Hybrid roofs with Insulation above and below the sheathing are complex and expensive. You can do it as you suggest and use the right ratios, but that's an assembly I'd describe as one of last resort in new construction.
Taking a step back. The problem you are facing - that the depth of the roof structure limits your insulation choices - is the most common one that crops up in the Q+A. It should never occur on new construction, and should be solved at the design stage by choosing your rafter or truss sizing based on the depth necessary to use a simple, reliable assembly that meets the required R-values - not picking them based on how far they can span.
If you begin with that premise, you don't end up having to compromise, or use a risky or expensive insulation strategy. If you want or need more batt insulation than you can get in a 2"x12", I'd back up and begin again from that starting point.
Thanks Malcolm,
I think the GC is good with the interior vented version, so thanks again for all your help.
Until the next time...
All the best,
Paul
Looks OK to me too. I would specify that the seams between sheets of polyiso are to be taped. I like to use Nashua 324A foil tape for this, because it sticks well and looks good on the foil facer, but any seaming/flashing tape should work fine too.
I also see no issue using a beefier housewrap material here, as stronger material will only help you in terms of making damage less likely. Just be sure whatever you use is VAPOR permable (no polyethylene sheet, etc.).
BTW, when I put polyiso under rafters/joists like this, I use a sharpie marker to mark the centerline of each joist on the edges of the polyiso as put each sheet of polyiso up. This lets you see the joist locations easily when you're putting up strapping later. Note that you usually can't get a chalk line to work well on the foil facer, so it's often better to just use straight edges and sharpie markers here.
Bill
Thanks Bill,
Happy youre good with the set up, I'll make sure your suggestions are implemented.
All very helpful!
Cheers,
Paul
Hi Bill,
It's not about the expense, it's that the GC is trying to keep the depth of roof interior to the 12" rafters (with mineral wool in between), some 3/4" strapping, and the 3/4" brown boards as the finished ceiling. Pushing the venting under the standing seam roof on the exterior.
Trying to make that work, that's acceptable for zone 5 is challenging, but is there a way without really deep rigid foam on top of the roof deck?
Thanks,
Paul
You can use thicker rigid foam UNDER the rafters too. You can put the R value in the cavities or under the rafter with this assembly.

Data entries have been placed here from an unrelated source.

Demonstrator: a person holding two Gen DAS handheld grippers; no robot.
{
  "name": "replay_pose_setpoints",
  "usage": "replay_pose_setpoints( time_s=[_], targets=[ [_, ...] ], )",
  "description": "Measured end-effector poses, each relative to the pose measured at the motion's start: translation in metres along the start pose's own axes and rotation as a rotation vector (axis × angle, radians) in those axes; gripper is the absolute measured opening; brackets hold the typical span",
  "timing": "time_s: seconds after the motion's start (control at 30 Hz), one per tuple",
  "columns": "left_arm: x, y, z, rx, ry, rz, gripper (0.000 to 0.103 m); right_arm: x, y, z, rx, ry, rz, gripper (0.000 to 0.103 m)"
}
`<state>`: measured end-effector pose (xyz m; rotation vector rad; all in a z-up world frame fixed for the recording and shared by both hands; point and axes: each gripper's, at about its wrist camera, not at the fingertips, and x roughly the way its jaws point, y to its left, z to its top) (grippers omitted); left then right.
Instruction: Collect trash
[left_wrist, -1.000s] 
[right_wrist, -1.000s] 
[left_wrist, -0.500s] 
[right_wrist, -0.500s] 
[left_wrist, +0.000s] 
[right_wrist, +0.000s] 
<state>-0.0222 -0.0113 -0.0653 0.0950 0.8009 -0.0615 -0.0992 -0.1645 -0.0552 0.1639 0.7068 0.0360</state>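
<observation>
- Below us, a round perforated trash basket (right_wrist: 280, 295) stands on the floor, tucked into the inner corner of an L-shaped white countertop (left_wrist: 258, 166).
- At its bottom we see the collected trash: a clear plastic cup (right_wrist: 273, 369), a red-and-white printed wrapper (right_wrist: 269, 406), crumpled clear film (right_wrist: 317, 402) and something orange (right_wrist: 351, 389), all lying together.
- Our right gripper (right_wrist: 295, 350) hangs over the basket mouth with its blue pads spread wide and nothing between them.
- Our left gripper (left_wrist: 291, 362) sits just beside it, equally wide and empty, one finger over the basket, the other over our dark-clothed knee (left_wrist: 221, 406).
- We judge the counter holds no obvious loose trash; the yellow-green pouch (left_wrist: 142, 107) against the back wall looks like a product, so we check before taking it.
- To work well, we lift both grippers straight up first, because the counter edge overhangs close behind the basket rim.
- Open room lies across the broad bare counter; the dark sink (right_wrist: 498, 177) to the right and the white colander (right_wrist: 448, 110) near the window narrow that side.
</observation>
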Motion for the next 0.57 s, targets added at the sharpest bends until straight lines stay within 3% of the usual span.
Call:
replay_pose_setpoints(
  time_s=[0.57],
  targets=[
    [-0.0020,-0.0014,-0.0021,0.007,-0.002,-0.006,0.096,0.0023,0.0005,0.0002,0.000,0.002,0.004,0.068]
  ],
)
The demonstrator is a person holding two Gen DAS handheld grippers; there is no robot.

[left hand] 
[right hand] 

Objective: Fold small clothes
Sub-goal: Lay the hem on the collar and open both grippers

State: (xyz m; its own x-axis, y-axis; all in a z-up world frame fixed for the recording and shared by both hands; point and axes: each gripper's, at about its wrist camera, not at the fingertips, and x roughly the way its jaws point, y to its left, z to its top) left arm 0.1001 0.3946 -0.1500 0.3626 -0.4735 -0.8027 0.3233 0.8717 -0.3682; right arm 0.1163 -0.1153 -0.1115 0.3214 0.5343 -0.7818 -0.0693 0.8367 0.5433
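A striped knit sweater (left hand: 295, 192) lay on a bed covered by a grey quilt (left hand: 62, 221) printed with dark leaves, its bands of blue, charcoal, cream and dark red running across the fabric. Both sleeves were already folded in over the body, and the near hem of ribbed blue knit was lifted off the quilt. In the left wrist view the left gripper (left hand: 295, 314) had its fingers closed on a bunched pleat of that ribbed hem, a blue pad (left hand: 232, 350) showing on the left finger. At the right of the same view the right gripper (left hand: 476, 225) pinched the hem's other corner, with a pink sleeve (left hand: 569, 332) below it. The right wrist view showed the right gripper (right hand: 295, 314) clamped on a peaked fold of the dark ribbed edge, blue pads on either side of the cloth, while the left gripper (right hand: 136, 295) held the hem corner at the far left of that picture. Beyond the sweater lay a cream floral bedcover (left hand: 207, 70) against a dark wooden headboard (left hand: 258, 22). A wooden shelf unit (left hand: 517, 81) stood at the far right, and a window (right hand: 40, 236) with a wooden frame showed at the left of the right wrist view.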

Mineral wool is about as good as you can do for R value unless you want to step up to spray foam (not really needed here), or cut'n'cobble loads of polyiso (which will have you hating life).
I would look into TJI joists as rafters here. You're sort of site building half of one already by tacking a 2x3 on top of a 2x12. The TJIs have several advantages in your proposed assembly:
1- You can get them sized for just about any reasonable span, and they're going to be a lot straighter and squarer than sawn dimensional lumber like 2x12s will be.

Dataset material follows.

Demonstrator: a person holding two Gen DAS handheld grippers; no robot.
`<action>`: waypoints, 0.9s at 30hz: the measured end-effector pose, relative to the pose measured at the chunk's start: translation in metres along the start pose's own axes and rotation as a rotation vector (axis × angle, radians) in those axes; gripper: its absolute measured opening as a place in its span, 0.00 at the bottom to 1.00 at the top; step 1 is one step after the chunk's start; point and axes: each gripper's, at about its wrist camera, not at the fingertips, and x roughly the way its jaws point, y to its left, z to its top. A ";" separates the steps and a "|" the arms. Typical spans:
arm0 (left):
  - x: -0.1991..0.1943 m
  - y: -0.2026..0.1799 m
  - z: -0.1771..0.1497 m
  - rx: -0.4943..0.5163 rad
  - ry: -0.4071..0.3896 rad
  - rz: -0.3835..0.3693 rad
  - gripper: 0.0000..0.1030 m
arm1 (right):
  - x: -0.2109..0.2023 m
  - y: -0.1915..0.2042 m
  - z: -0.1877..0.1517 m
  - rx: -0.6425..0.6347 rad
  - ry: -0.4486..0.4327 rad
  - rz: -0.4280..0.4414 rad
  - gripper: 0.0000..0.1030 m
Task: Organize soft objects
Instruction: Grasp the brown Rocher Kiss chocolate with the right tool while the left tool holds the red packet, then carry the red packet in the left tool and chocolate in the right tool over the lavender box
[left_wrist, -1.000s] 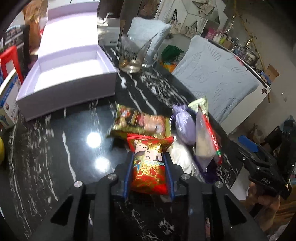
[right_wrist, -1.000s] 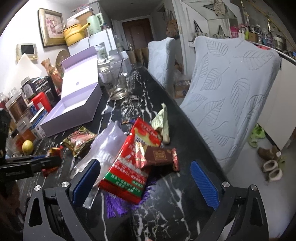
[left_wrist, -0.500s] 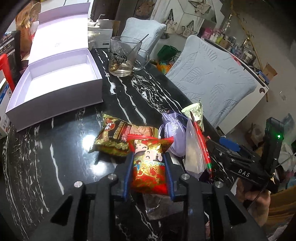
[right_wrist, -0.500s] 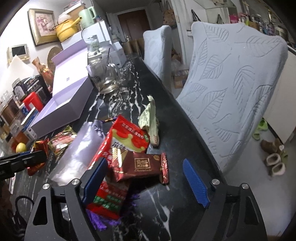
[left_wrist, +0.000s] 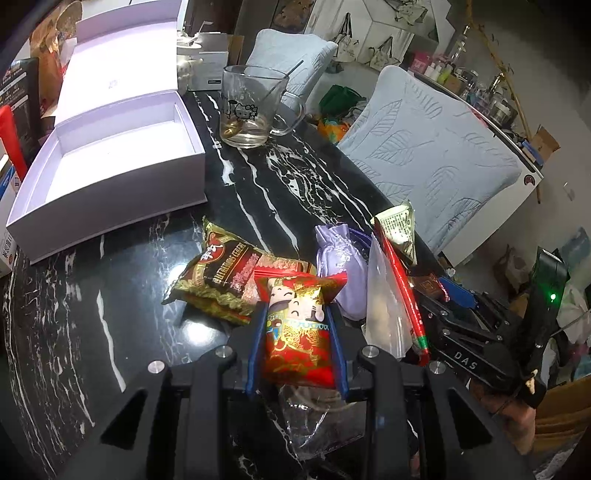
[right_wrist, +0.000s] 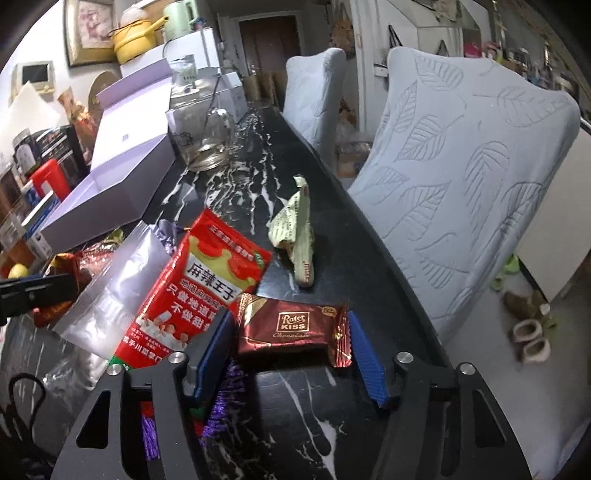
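Observation:
My left gripper (left_wrist: 295, 310) is shut on a red packet with a cartoon figure (left_wrist: 295, 343), held just above the black marble table (left_wrist: 122, 295). Ahead of it lie a brown and gold cereal packet (left_wrist: 221, 280), a lilac pouch (left_wrist: 340, 258), a clear zip bag (left_wrist: 388, 306) and a green-white packet (left_wrist: 399, 229). My right gripper (right_wrist: 291, 354) straddles a brown chocolate bar (right_wrist: 284, 328) near the table's right edge. Its jaws are closing; the right blue pad touches the crimped wrapper end, while the left pad stands just off the bar. A red spicy-snack packet (right_wrist: 199, 288) leans on its left finger.
An open white and lilac box (left_wrist: 110, 177) stands at the back left, its lid raised behind. A glass mug with a spoon (left_wrist: 247, 110) sits beyond the snacks. Two chairs in pale leaf-pattern covers (right_wrist: 461, 177) stand along the table's right edge. Jars and boxes crowd the far left.
My right gripper came forward and down over the chocolate bar and its jaws narrowed around it. My left gripper, still holding the red packet, drew back a little from the box.

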 end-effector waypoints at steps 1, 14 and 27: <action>0.000 0.000 -0.001 -0.002 0.001 0.000 0.29 | 0.000 0.001 -0.001 -0.012 0.000 -0.013 0.56; -0.008 0.009 -0.007 -0.015 -0.016 0.015 0.29 | -0.005 0.003 -0.005 0.008 -0.023 -0.021 0.47; -0.031 0.014 -0.018 -0.022 -0.067 0.013 0.30 | -0.045 0.015 -0.004 0.005 -0.100 -0.006 0.47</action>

2- You can tack 1/4" waferboard under the lower edge of the top chord, which is a 2x piece of framing lumber like you were planning to add to the top of the 2x12s anyway. You probably wouldn't want to try housewrap for this due to the need to staple it a LOT to get it in there right.
3- You'll have less thermal bridging through the relatively thin OSB web in the TJI joist than you will with the 2x12.
You can size the depth of the TJIs to handle the insulation you need to get up to your target R value too. Dense pack cellulose becomes an option with this assembly too.
You can't put insulation above the roof deck with a vent channel below the deck. The vent channel effectively "cancels out" that above-deck insulation, because the vent channel is circulating outside air.
Bill
CC,
I agree - regular Tyvek is too fragile. I'd use Tyvek Commercial. It's hard to tear, and is 28 perms.
I just wanted to say this was a good discussion. Thanks.